WHAT IS BEING ASKED -
Below are the records; give again exactly the line with "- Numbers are", the line with "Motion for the", and each line that lies between them, and nothing besides.

Records from a data source
######
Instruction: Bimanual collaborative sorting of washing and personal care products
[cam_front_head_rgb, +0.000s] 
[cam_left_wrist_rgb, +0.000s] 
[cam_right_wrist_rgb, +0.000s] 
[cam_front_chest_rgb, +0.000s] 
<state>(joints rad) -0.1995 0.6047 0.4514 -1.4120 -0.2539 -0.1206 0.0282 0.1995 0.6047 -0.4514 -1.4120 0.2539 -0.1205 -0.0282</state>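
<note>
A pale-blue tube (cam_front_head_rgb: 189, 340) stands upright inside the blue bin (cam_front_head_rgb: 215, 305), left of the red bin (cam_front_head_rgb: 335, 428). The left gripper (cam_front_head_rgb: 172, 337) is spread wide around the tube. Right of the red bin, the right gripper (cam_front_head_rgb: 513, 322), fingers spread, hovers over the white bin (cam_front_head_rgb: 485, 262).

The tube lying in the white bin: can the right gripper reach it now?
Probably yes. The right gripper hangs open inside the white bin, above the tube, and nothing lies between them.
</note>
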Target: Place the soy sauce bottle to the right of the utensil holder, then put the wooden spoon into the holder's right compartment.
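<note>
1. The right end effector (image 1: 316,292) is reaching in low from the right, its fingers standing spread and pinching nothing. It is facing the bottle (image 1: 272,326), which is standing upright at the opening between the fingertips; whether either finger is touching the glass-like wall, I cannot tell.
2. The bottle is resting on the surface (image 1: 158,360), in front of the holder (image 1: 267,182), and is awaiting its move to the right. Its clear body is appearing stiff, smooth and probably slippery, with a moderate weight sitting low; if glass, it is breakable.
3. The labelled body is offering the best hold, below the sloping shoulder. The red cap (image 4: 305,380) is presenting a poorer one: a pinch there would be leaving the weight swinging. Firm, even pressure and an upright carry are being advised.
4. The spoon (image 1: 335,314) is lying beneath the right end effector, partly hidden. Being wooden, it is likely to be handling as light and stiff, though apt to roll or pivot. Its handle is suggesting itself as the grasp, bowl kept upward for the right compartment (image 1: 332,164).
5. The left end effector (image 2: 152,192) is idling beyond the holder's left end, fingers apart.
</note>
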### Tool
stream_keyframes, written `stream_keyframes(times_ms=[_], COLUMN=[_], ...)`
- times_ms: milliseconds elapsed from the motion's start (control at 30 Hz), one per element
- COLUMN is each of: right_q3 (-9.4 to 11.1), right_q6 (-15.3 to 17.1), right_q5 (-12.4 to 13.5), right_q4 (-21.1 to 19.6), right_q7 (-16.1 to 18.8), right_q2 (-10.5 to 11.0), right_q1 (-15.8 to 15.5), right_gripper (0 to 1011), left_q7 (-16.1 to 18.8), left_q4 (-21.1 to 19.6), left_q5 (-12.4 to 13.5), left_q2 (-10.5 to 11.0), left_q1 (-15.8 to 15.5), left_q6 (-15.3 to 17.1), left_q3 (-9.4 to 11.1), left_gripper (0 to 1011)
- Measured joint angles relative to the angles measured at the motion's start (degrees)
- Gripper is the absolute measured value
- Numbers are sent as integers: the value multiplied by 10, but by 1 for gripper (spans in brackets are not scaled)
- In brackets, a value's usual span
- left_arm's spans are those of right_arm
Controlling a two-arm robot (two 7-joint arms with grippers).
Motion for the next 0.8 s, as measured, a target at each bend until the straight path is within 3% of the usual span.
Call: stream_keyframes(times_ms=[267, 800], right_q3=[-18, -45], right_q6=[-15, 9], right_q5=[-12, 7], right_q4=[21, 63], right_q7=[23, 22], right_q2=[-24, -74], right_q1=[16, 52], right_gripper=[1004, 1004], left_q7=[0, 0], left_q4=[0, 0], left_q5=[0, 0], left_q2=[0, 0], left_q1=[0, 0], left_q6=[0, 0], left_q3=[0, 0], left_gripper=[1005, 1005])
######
ANSWER SECTION -
- Numbers are sent as integers: the value multiplied by 10, but by 1 for gripper (spans in brackets are not scaled)
- In brackets, a value's usual span
- left_arm's spans are those of right_arm
Controlling a two-arm robot (two 7-joint arms with grippers).
Motion for the next 0.8 s, as measured, a target at each bend until the straight path is within 3% of the usual span.

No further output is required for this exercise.